------ Input material
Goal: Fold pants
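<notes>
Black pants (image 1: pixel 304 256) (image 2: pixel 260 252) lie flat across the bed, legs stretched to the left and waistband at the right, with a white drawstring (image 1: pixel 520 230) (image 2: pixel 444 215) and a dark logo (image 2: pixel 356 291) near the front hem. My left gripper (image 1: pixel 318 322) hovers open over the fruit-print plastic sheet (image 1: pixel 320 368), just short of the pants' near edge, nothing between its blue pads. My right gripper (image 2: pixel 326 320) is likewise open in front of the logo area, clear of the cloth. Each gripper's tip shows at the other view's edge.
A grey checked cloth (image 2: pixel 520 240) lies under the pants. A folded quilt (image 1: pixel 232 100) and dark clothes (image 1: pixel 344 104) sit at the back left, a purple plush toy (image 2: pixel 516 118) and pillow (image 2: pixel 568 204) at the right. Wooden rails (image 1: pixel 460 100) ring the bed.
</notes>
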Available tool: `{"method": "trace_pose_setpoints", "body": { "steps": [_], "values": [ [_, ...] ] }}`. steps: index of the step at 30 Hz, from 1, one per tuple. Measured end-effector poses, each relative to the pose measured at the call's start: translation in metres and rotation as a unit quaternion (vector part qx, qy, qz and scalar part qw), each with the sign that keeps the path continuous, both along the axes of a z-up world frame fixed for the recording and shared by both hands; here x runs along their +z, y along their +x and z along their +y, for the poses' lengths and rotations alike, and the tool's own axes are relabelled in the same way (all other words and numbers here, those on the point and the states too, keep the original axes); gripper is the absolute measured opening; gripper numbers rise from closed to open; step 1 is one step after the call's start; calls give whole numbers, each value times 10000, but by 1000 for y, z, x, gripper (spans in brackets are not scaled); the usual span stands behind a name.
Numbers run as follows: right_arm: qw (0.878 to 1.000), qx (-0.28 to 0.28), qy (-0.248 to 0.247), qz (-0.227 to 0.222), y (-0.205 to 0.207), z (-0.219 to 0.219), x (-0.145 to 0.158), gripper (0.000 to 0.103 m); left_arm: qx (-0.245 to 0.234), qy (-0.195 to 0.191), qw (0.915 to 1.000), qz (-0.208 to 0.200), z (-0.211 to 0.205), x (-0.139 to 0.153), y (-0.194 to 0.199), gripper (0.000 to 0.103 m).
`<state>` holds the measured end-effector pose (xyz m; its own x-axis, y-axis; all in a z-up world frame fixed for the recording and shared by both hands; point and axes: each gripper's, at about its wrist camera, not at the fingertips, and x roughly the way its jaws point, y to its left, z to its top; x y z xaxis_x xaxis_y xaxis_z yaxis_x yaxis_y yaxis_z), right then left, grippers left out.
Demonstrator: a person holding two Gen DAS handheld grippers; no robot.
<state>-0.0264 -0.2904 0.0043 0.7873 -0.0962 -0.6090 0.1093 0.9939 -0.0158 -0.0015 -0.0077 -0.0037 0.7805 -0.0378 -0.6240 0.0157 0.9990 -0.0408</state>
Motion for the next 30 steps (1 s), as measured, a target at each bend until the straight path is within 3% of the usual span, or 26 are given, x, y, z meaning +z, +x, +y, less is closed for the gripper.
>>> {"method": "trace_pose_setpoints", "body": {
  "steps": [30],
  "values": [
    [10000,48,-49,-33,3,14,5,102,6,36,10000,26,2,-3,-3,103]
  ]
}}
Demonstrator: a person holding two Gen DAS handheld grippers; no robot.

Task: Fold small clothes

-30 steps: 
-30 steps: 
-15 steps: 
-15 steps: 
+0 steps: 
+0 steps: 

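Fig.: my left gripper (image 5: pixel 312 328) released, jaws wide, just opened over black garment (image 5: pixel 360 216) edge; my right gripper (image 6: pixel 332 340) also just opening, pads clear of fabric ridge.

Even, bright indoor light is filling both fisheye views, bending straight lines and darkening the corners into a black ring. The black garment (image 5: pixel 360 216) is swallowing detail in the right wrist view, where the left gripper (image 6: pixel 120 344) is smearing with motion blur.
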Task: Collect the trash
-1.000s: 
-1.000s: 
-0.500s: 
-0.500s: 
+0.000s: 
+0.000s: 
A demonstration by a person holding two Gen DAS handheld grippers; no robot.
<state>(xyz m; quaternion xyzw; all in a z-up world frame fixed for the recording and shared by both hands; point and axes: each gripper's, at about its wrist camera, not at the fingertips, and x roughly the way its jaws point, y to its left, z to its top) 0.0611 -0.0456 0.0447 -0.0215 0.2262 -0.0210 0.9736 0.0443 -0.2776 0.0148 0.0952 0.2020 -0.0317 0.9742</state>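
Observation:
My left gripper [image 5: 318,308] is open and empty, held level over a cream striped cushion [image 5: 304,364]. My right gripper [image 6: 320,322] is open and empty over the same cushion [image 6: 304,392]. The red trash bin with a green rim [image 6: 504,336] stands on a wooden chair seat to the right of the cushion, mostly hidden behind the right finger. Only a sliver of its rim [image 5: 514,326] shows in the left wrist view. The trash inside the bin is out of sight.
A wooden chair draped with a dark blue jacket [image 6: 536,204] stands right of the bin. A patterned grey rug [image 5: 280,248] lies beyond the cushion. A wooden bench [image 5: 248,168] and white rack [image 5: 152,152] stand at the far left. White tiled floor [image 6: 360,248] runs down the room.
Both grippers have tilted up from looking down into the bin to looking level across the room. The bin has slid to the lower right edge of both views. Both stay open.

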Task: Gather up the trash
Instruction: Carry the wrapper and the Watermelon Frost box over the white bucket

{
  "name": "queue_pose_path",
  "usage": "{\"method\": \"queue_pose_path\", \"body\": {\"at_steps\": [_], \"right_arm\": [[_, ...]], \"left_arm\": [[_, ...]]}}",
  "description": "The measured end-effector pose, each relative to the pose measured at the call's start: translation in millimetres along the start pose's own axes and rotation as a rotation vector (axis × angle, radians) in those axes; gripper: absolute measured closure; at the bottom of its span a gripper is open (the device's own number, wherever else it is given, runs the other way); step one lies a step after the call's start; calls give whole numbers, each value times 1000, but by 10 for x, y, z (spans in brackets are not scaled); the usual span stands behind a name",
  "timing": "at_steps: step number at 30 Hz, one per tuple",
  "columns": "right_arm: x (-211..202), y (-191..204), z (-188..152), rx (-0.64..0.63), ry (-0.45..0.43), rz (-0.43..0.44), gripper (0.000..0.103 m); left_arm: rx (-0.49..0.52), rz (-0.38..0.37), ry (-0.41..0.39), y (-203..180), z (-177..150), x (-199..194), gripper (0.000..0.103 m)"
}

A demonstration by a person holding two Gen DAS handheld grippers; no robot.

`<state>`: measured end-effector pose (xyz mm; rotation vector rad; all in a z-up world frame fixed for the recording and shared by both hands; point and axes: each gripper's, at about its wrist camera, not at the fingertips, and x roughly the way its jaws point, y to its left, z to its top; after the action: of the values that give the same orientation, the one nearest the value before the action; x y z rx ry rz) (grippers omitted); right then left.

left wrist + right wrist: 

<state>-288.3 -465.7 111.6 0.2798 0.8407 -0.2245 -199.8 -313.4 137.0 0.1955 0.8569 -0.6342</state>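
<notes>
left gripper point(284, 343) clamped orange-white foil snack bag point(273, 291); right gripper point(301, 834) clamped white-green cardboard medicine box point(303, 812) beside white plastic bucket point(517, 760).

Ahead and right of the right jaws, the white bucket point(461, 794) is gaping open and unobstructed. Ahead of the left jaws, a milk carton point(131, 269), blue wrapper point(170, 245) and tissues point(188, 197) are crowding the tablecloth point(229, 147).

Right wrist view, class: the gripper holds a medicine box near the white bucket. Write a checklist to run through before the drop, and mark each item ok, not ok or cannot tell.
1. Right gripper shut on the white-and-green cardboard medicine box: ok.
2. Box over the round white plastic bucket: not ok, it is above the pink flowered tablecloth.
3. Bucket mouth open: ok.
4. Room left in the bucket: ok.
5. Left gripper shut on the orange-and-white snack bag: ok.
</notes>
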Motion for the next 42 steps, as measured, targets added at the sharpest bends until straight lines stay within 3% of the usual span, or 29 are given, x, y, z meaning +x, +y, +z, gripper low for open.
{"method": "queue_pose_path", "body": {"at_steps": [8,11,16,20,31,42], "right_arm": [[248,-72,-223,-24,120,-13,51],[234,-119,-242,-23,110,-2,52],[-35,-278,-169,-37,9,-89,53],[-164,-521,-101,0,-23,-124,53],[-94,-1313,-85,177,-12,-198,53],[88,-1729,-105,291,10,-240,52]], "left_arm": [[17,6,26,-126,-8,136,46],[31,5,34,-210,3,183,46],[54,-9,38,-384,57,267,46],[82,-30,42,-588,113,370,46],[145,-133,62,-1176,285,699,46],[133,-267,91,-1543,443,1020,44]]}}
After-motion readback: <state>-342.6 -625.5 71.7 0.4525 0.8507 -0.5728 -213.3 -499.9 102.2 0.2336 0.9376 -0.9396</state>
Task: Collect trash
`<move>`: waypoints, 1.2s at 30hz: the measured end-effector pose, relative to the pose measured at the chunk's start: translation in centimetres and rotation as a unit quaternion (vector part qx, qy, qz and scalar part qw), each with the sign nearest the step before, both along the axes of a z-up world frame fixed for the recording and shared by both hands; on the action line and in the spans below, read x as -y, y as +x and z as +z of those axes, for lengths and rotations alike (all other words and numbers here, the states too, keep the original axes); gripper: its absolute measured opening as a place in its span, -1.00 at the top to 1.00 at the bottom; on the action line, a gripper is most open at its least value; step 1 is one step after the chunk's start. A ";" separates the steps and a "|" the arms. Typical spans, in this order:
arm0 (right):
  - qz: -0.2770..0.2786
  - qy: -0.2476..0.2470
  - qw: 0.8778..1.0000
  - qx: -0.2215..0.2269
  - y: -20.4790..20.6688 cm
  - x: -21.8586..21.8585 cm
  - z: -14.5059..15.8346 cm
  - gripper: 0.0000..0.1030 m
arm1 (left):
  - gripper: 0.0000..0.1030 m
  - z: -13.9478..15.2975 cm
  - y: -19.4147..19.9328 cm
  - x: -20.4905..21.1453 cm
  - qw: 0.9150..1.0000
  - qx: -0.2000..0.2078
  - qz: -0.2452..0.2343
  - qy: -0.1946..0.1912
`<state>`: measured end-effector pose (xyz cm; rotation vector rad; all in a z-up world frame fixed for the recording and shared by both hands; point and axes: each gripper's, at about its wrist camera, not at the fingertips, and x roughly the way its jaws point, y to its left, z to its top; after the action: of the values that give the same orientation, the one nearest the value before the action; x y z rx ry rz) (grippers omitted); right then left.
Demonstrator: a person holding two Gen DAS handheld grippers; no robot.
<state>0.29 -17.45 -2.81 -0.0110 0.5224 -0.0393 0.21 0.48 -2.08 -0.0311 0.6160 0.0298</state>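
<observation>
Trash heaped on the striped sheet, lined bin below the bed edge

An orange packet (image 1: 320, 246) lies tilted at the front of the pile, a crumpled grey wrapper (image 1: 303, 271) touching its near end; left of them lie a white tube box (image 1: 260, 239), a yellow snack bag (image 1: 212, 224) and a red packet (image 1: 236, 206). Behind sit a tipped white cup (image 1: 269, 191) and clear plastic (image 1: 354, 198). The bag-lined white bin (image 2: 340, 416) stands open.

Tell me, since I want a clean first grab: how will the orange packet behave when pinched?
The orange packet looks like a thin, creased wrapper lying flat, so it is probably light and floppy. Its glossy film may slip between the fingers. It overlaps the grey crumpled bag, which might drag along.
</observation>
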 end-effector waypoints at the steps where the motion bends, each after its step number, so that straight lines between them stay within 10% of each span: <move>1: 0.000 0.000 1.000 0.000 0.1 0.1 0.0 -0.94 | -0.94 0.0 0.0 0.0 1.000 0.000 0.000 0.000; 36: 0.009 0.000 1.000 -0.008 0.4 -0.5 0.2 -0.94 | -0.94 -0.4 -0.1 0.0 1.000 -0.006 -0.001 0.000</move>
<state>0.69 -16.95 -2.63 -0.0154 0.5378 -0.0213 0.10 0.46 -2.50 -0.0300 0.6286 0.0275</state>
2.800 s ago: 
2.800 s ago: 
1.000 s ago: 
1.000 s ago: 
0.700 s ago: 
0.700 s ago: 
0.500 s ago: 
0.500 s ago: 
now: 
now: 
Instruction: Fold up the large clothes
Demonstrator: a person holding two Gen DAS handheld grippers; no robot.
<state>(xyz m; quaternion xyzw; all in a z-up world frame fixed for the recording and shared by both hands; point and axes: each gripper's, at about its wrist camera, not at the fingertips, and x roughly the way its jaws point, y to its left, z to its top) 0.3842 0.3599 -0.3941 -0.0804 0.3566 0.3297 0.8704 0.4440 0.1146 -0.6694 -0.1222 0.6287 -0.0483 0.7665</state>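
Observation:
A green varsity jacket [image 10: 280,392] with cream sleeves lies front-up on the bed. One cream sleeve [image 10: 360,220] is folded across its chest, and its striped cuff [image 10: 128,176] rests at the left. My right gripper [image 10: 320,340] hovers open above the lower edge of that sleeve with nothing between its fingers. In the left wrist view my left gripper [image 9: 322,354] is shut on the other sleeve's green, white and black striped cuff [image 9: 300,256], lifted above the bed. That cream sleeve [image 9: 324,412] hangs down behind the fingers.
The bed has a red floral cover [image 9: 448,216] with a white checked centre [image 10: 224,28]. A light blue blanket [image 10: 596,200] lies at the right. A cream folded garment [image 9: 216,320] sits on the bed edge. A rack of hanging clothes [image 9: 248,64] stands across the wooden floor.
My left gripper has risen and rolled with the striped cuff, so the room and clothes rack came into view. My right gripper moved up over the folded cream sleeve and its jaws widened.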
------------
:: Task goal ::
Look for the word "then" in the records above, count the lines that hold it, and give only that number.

:: Your solution ::
3